On January 29, 1981, police interviewed Fahy's girlfriend, Rosemarie Kelleher, who lived across the street from Nicky Caserta and was also her aunt. Fahy lived with Kelleher. The interview of Kelleher concerned an alleged sexual assault by Fahy upon her six-year old son. She called Fahy and requested that he come down to the station for questioning. He arrived shortly thereafter. Police then questioned Fahy and advised him that they had two warrants for his arrest on charges of rape. He was subsequently placed under arrest. After his arrest, Fahy was questioned regarding the rape and murder of Nicky Caserta. He ultimately gave the police a detailed confession and led them to the sewer where he had disposed of the knife used to kill her. Fahy subsequently denied making statements to the police, but his motion to suppress those statements was denied.

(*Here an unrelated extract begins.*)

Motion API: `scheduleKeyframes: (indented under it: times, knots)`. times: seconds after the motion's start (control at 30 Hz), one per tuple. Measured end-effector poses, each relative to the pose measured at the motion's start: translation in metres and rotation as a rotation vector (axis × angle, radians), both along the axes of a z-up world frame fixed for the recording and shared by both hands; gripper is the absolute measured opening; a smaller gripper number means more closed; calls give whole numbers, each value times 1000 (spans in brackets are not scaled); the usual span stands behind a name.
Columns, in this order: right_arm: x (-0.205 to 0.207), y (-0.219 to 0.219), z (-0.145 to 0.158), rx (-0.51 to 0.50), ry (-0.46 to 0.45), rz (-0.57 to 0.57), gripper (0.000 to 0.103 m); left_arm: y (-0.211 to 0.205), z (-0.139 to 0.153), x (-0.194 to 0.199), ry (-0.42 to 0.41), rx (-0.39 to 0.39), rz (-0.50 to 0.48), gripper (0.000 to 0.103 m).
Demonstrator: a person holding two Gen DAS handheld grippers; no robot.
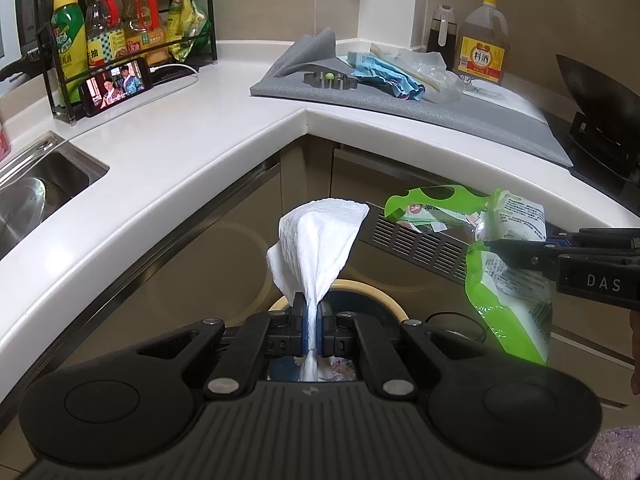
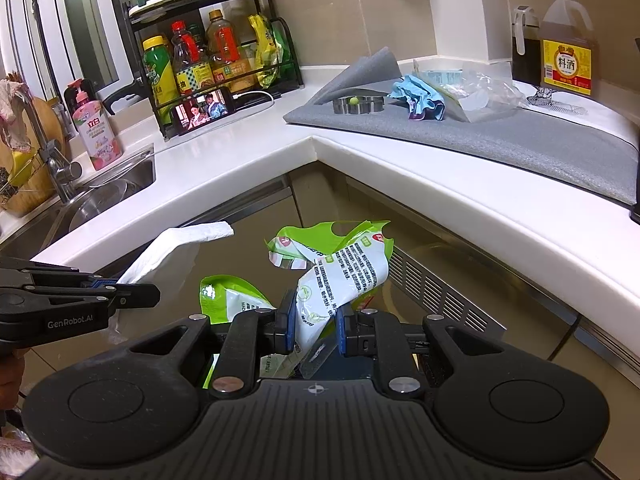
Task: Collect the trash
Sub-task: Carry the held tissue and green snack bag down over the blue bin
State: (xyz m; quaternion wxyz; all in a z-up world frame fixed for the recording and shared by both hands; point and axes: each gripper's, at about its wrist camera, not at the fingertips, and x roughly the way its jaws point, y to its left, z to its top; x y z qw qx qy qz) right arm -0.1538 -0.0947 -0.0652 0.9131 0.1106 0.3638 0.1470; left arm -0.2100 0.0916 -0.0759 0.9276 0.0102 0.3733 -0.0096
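Note:
My left gripper (image 1: 313, 322) is shut on a white paper towel (image 1: 320, 240), which fans upward from the pads. It hangs above a round bin (image 1: 394, 306) with a tan rim on the floor. My right gripper (image 2: 314, 326) is shut on a crumpled green and white plastic packet (image 2: 344, 272). In the left wrist view the right gripper (image 1: 490, 245) enters from the right with the packet (image 1: 508, 276) hanging beside the bin. In the right wrist view the left gripper (image 2: 154, 294) comes in from the left with the towel (image 2: 168, 252).
A white L-shaped counter (image 1: 192, 140) wraps around the corner. On its grey mat (image 2: 500, 140) lie a blue wrapper (image 2: 420, 98), clear plastic (image 2: 480, 96) and a metal cutter (image 2: 358, 104). A sink (image 2: 116, 192), bottle rack (image 2: 208, 64), phone (image 2: 204, 114) and wok (image 1: 596, 96) stand around.

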Motion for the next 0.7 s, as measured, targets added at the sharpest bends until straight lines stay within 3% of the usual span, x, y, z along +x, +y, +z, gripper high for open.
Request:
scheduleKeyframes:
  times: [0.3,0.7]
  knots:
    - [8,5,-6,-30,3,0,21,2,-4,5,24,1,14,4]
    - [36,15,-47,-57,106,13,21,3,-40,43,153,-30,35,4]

On January 24, 1983, Fahy was tried by a jury for the rape and murder of Nicky Caserta, with the Honorable Albert F. Sabo, Court of Common Pleas of Philadelphia County, presiding. During the guilt phase of the proceeding, the jury heard evidence that led to guilty verdicts on all counts--first-degree murder, rape, burglary, and possession of an instrument of crime.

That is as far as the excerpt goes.